#### Task instructions
Leaving out any pictures, transcribe every record exactly.

[Saved entries]
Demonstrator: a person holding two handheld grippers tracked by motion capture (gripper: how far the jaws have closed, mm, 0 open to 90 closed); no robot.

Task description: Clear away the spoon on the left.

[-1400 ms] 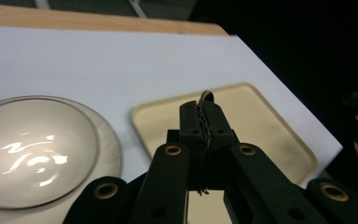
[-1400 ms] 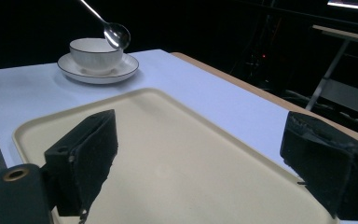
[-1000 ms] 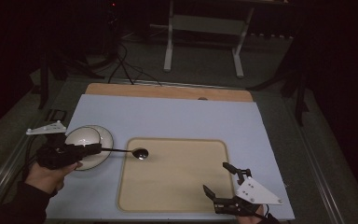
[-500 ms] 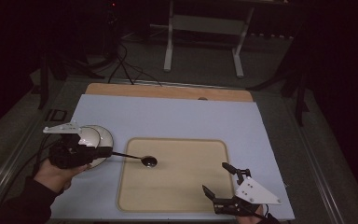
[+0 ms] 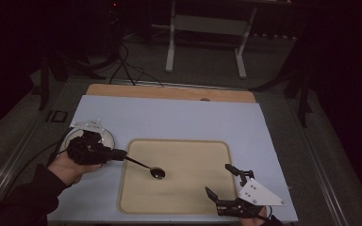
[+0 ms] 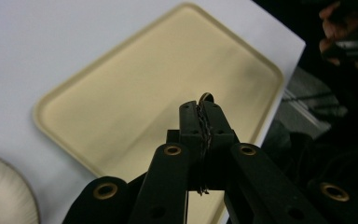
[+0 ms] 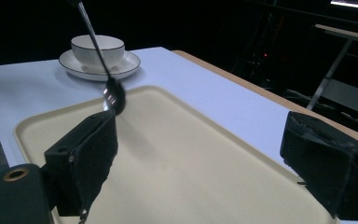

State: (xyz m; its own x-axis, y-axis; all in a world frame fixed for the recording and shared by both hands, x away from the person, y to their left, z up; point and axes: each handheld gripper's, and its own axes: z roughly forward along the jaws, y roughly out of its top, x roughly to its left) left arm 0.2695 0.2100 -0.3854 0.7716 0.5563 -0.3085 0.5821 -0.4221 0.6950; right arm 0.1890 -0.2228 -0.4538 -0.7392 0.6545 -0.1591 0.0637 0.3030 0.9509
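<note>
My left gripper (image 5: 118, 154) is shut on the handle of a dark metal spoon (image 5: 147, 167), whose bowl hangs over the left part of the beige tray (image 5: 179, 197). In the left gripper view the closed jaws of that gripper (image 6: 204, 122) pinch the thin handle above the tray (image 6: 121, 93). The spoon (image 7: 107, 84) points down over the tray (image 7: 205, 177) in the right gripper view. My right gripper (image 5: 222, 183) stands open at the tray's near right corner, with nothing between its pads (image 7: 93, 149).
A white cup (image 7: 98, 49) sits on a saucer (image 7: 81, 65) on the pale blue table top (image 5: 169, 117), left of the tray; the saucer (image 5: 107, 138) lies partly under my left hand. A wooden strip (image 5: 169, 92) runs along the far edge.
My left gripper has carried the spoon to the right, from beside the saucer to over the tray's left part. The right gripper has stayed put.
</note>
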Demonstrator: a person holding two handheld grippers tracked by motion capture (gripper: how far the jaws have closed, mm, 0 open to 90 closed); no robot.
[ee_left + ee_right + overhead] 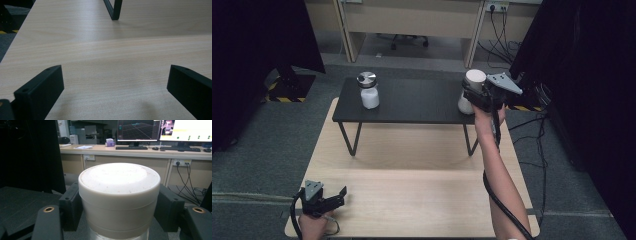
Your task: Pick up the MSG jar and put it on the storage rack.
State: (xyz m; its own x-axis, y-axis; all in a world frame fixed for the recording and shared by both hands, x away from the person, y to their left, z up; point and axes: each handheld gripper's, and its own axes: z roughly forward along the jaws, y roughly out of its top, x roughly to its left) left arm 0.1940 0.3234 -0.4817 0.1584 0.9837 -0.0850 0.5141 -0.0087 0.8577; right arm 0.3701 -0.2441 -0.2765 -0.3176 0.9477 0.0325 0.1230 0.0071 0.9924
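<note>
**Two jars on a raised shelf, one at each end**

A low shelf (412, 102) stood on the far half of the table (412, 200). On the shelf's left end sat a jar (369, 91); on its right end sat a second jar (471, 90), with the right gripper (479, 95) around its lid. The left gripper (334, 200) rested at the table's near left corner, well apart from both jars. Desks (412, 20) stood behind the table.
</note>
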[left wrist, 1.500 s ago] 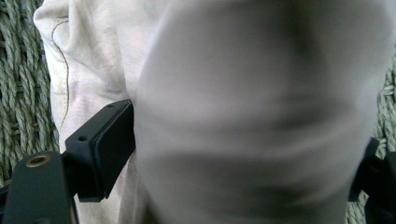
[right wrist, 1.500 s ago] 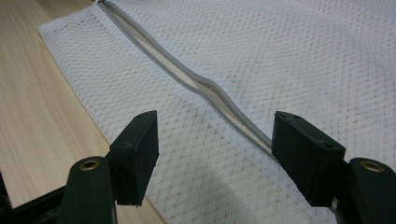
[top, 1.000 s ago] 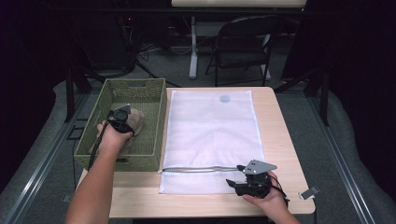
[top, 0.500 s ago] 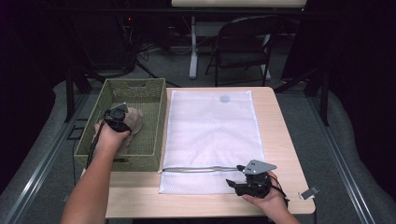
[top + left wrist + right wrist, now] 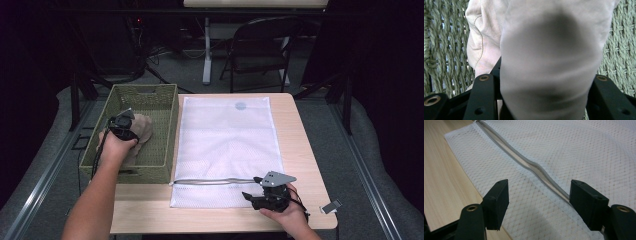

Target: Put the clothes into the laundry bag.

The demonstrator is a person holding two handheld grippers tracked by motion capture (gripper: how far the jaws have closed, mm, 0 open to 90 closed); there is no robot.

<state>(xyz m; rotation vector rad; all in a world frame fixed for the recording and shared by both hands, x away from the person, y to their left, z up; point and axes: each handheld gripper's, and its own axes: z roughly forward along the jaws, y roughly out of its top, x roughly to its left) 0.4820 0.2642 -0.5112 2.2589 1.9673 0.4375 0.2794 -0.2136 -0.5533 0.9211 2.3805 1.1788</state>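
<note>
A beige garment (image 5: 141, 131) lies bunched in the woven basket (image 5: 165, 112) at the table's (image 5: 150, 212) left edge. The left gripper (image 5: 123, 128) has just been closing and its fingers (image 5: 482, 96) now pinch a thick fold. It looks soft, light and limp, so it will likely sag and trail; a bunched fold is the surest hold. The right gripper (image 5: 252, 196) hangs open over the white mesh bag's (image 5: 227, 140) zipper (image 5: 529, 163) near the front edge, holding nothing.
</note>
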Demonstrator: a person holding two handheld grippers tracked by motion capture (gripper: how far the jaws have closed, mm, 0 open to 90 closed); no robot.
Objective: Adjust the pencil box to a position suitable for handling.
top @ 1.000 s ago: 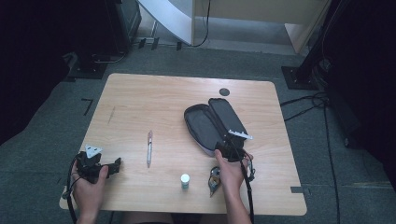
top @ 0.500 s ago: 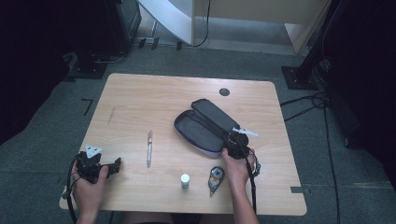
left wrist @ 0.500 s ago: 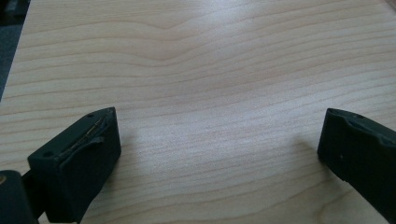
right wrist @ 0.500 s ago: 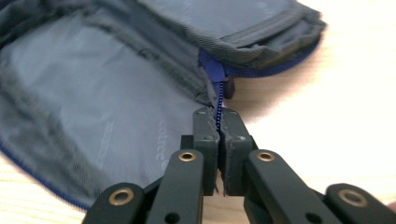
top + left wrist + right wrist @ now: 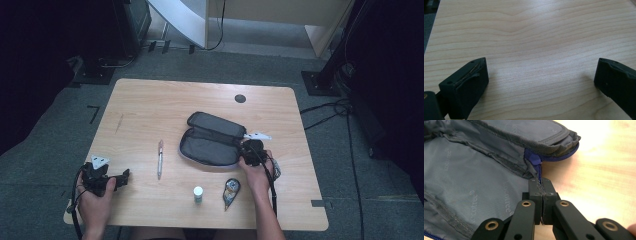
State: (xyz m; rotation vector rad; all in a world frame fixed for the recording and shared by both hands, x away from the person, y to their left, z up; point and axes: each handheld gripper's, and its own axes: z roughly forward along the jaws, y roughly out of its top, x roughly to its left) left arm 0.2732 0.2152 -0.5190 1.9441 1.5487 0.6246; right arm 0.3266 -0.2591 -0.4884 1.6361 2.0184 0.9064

#### Response for this exercise
Demonstrator: a person holding two handheld grippers tracked by motion capture (gripper: how far the jaws have closed, mm, 0 open to 90 closed); no robot.

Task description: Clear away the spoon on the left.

[-1400 ms] 
[-1400 ms] 
[-1000 ms] 
[-500 ms] 
[+0 ms] 
[+0 ms] 
[+0 ms] 

State: (xyz m; its own x-axis, y-axis; all in a world frame fixed for the recording and shared by both hands, x away from the person, y to their left, z up; point and axes: each handheld gripper's, and its own axes: z roughly forward along the jaws, y roughly out of its top, x roughly to its left) left arm 0.2695 0.2100 -0.3854 0.7716 0.5563 -0.3085 0.5821 -0.4221 0.6950; right arm 0.1890 -0.2228 -0.4538 -0.7392 0.6545 -0.1591 0.0637 0.3030 0.9509
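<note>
My left gripper (image 5: 118, 154) is shut on the handle of a dark metal spoon (image 5: 147, 167), whose bowl hangs over the left part of the beige tray (image 5: 179, 197). In the left gripper view the closed jaws of that gripper (image 6: 204, 122) pinch the thin handle above the tray (image 6: 121, 93). The spoon (image 7: 107, 84) points down over the tray (image 7: 205, 177) in the right gripper view. My right gripper (image 5: 222, 183) stands open at the tray's near right corner, with nothing between its pads (image 7: 93, 149).
A white cup (image 7: 98, 49) sits on a saucer (image 7: 81, 65) on the pale blue table top (image 5: 169, 117), left of the tray; the saucer (image 5: 107, 138) lies partly under my left hand. A wooden strip (image 5: 169, 92) runs along the far edge.
My left gripper has carried the spoon to the right, from beside the saucer to over the tray's left part. The right gripper has stayed put.
</note>
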Demonstrator: a person holding two handheld grippers tracked by motion capture (gripper: how far the jaws have closed, mm, 0 open to 90 closed); no robot.
[ee_left + ee_right + overhead] 
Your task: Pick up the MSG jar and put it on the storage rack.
State: (xyz m; its own x-axis, y-axis; all in a world frame fixed for the recording and shared by both hands, x away from the person, y to their left, z up; point and axes: each handheld gripper's, and its own axes: z roughly forward along the jaws, y roughly out of its top, x roughly to its left) left arm 0.1940 0.3234 -0.4817 0.1584 0.9837 -0.0850 0.5141 -0.0087 0.8577; right arm 0.3701 -0.2441 -0.2765 -0.3176 0.9477 0.0325 0.1230 0.0071 0.9924
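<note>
**Two jars on a raised shelf, one at each end**

A low shelf (412, 102) stood on the far half of the table (412, 200). On the shelf's left end sat a jar (369, 91); on its right end sat a second jar (471, 90), with the right gripper (479, 95) around its lid. The left gripper (334, 200) rested at the table's near left corner, well apart from both jars. Desks (412, 20) stood behind the table.
</note>
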[left wrist, 1.500 s ago] 
[right wrist, 1.500 s ago] 
[top, 1.000 s ago] 
[top, 0.500 s ago] 
[top + left wrist + right wrist, now] 

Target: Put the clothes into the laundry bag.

The demonstrator is a person holding two handheld grippers tracked by motion capture (gripper: how far the jaws have closed, mm, 0 open to 90 closed); there is no robot.

<state>(xyz m; rotation vector rad; all in a world frame fixed for the recording and shared by both hands, x away from the person, y to their left, z up; point and axes: each handheld gripper's, and its own axes: z roughly forward along the jaws, y roughly out of its top, x roughly to its left) 0.4820 0.2642 -0.5112 2.2589 1.9673 0.4375 0.2794 -0.2136 -0.5533 0.9211 2.3805 1.1788</state>
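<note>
A beige garment (image 5: 141, 131) lies bunched in the woven basket (image 5: 165, 112) at the table's (image 5: 150, 212) left edge. The left gripper (image 5: 123, 128) has just been closing and its fingers (image 5: 482, 96) now pinch a thick fold. It looks soft, light and limp, so it will likely sag and trail; a bunched fold is the surest hold. The right gripper (image 5: 252, 196) hangs open over the white mesh bag's (image 5: 227, 140) zipper (image 5: 529, 163) near the front edge, holding nothing.
</note>
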Demonstrator: a person holding two handheld grippers tracked by motion capture (gripper: how far the jaws have closed, mm, 0 open to 90 closed); no robot.
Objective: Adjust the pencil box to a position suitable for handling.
top @ 1.000 s ago: 
top @ 0.500 s ago: 
left wrist @ 0.500 s ago: 
right wrist @ 0.500 s ago: 
top + left wrist + right wrist @ now: 
State: (xyz m; rotation vector rad; all in a world frame fixed for the recording and shared by both hands, x away from the person, y to their left, z up; point and axes: each handheld gripper's, and its own axes: z roughly forward along the jaws, y roughly out of its top, x roughly to its left) left arm 0.2732 0.2152 -0.5190 1.9441 1.5487 0.6246; right arm 0.3266 -0.2591 -0.4884 1.6361 2.0184 0.9064

What appears above is the full answer.